The count of lines with the string "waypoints" in the material is all that should be returned.

Exercise data:
***

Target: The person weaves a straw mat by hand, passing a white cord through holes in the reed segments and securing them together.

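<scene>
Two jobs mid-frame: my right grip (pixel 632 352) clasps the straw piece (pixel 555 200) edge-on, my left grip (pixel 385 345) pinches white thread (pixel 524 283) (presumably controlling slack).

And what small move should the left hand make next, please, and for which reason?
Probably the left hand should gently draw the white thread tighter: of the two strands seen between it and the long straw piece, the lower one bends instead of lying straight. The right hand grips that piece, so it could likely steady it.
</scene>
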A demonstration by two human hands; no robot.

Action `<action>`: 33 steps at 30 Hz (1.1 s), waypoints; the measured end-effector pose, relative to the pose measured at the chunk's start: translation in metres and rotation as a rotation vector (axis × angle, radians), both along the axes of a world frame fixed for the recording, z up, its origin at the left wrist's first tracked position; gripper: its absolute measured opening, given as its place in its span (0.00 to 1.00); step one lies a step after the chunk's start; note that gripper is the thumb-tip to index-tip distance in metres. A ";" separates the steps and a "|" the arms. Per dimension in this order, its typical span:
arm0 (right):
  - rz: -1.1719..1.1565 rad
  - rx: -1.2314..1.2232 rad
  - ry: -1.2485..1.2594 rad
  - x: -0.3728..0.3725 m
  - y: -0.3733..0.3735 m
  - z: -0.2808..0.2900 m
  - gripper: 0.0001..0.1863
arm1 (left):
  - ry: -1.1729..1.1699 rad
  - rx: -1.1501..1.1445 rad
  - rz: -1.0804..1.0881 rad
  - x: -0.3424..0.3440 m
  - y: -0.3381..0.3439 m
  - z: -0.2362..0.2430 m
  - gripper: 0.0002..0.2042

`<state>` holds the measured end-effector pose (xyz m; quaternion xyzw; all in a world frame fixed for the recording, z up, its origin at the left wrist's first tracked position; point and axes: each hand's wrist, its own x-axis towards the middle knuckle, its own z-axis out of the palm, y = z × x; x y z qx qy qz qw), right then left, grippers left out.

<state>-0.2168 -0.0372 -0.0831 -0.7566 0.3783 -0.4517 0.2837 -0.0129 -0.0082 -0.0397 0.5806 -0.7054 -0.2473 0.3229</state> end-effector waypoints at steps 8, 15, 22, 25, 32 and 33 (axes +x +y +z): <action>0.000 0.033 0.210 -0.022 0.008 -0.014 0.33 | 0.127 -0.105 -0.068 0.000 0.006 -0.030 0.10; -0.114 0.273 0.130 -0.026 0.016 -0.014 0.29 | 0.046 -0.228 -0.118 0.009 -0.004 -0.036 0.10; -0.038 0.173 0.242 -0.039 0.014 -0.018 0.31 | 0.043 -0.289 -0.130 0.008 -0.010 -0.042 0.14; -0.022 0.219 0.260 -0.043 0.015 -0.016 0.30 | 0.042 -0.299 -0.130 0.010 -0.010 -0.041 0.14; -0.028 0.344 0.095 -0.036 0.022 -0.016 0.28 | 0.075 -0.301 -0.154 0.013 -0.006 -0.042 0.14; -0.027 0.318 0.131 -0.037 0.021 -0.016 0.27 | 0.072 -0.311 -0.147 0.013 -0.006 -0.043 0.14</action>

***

Exercise result: 2